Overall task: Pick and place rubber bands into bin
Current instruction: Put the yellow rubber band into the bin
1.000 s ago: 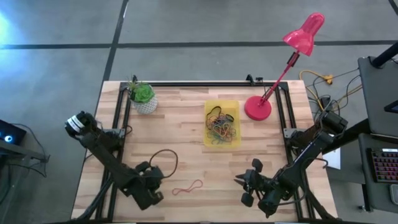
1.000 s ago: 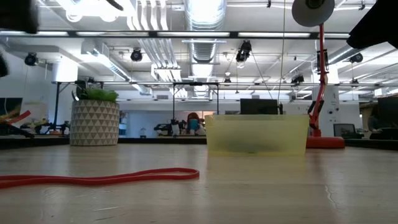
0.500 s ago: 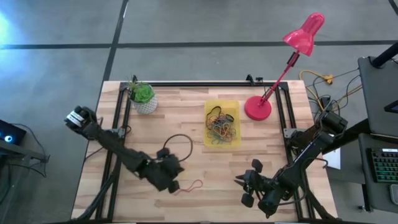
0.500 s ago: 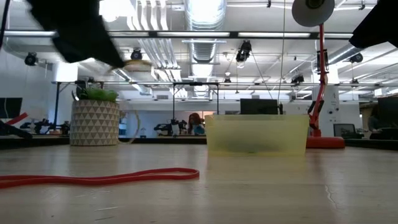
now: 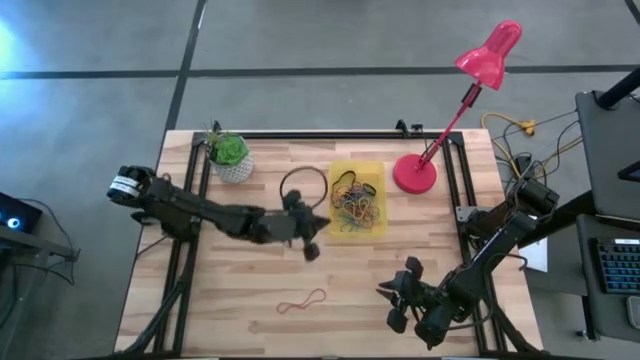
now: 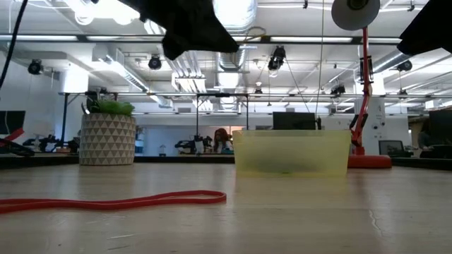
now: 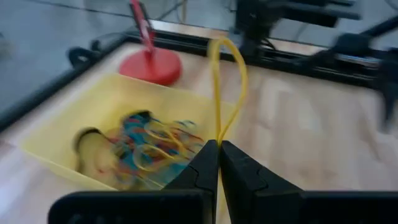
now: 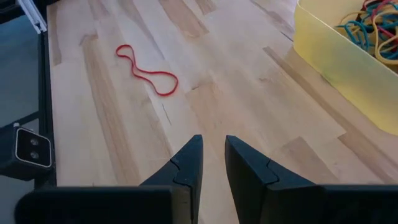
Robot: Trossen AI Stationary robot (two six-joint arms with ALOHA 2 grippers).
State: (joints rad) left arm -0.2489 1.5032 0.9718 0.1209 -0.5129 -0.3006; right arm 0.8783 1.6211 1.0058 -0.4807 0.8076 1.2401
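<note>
On the worktop (image 5: 250, 275), the yellow bin (image 5: 357, 169) holds a heap of coloured rubber bands (image 5: 356, 208), and a red band (image 5: 302, 300) lies loose well apart from it. The left gripper (image 5: 308, 222) hangs just beside the bin, fingers (image 7: 202, 171) clamped on a yellow band (image 7: 225, 87). The right gripper (image 5: 397, 303) waits at the near edge, fingers (image 8: 186, 165) slightly apart, holding nothing.
</note>
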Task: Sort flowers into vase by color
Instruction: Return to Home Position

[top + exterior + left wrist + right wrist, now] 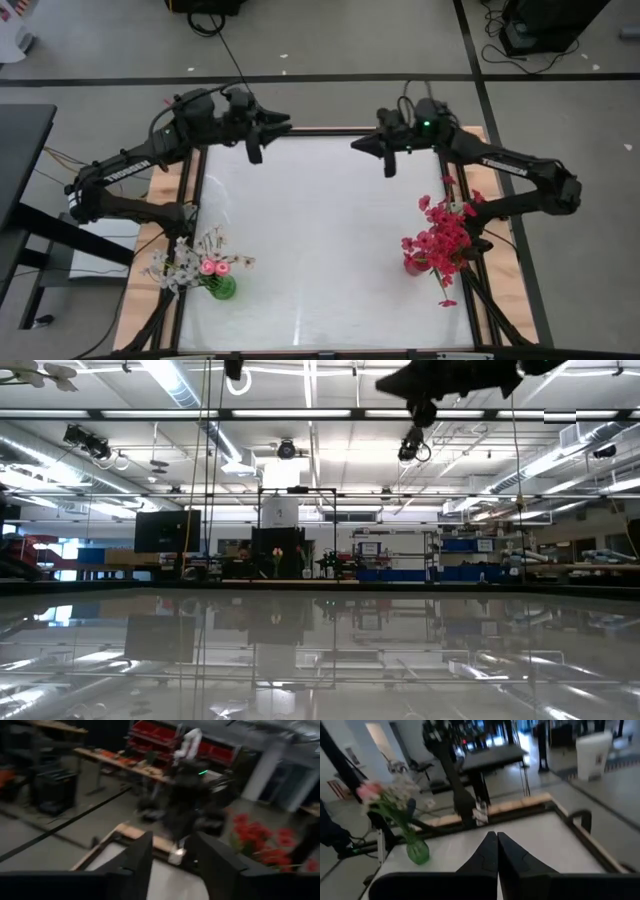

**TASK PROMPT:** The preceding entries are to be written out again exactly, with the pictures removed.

**TASK SOLUTION:**
Overall task: Pick and place rubber bands into bin
Current instruction: Put the yellow rubber band into the bin
1.000 s ago: 
1.000 s ago: 
0.500 s ago: 
0.500 s ago: 
now: 
now: 
now: 
now: 
Robot: Trossen AI Stationary robot (two six-joint arms with ALOHA 2 grippers).
State: (joints rad) left arm -0.2489 1.5032 0.9718 0.1209 -0.5129 -0.3006; right arm 0.8783 1.6211 1.0058 -0.4807 0.8076 1.2401
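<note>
On the worktop (image 5: 250, 275), the yellow bin (image 5: 357, 169) holds a heap of coloured rubber bands (image 5: 356, 208), and a red band (image 5: 302, 300) lies loose well apart from it. The left gripper (image 5: 308, 222) hangs just beside the bin, fingers (image 7: 202, 171) clamped on a yellow band (image 7: 225, 87). The right gripper (image 5: 397, 303) waits at the near edge, fingers (image 8: 186, 165) slightly apart, holding nothing.
</note>
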Task: Sort flowers into vase by color
Instruction: Return to Home Position

[top + exterior + left wrist + right wrist, now] 

Work on the exercise is finished.